Klaus Jochen Arnold. Die Wehrmacht und die Besatzungspolitik in den besetzten Gebieten der Sowjetunion: Kriegführung und Radikalisierung im "Unternehmen Barbarossa". Berlin: Duncker & Humblot, 2004. 579 S. EUR 48.80 (paper), ISBN 978-3-428-11302-6.
Edward B. Westermann. Hitler's Police Battalions: Enforcing Racial War in the East. Lawrence, Kansas: University Press of Kansas, 2005. 329 Seiten. $34.95 (cloth), ISBN 978-0-7006-1371-7.
Reviewed by Thomas Kühne (Strassler Family Center for Holocaust and Genocide Studies, Clark University)

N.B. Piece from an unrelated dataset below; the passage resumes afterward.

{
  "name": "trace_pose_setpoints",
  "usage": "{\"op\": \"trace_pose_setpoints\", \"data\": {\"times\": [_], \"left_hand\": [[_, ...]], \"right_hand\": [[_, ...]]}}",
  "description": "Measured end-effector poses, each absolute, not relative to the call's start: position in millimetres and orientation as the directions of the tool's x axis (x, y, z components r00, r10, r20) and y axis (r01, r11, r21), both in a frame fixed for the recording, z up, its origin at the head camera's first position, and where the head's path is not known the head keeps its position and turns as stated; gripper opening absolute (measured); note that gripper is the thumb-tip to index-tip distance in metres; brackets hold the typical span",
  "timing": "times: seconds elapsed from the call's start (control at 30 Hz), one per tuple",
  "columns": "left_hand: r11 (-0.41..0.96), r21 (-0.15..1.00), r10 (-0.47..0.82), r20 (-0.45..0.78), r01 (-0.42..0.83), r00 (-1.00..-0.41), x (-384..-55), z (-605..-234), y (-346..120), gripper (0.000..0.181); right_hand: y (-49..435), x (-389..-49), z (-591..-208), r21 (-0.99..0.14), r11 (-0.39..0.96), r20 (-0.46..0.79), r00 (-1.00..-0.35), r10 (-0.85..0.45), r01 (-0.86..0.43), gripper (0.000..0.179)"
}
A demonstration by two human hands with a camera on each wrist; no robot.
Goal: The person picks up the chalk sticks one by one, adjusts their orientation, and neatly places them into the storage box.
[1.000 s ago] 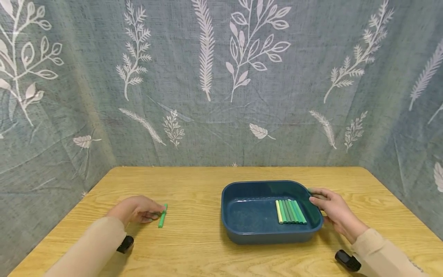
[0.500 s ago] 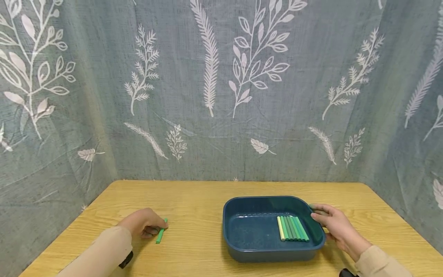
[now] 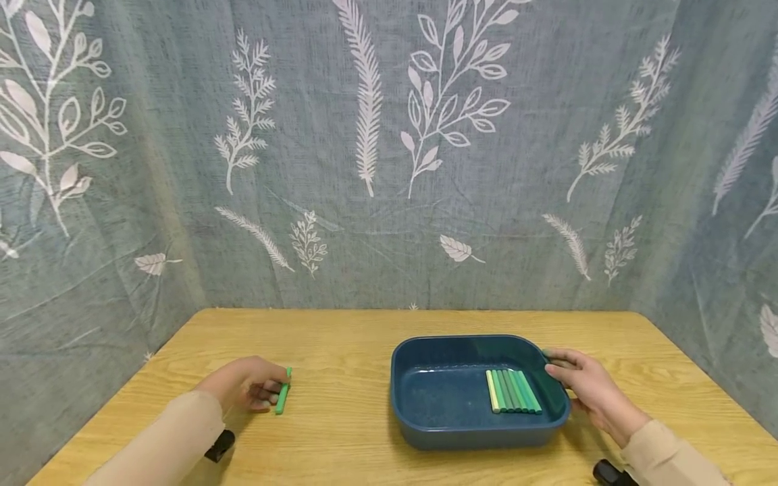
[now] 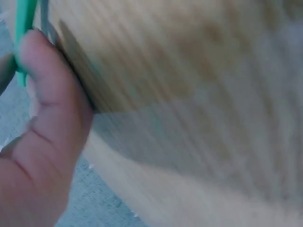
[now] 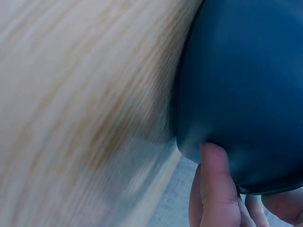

Published on H-German (May, 2006)
Ordinary Men, Less Ordinary Men and Genocidal War in the East, 1941-1945
What made ordinary Germans, ordinary men and ordinary soldiers commit mass murder? This question has been at the center of Holocaust and Third Reich scholarship since the early 1990s, when pathbreaking books by Christopher Browning and Daniel J. Goldhagen and the sensational exhibition on the war crimes of the Wehrmacht provoked scholarly as well as public controversies. Browning was criticized for explaining the mass murder of Jews without considering antisemitism; Goldhagen was charged for exaggerating the lethal intention of antisemitism; the Wehrmacht exhibition was blamed for generalizing about how many soldiers actually participated in mass murder. The debate died down after a few years, leaving the demand for further research into the links between sociology and ideology. How were racial and eliminationist ideas and utopias transformed into deadly action and behavior?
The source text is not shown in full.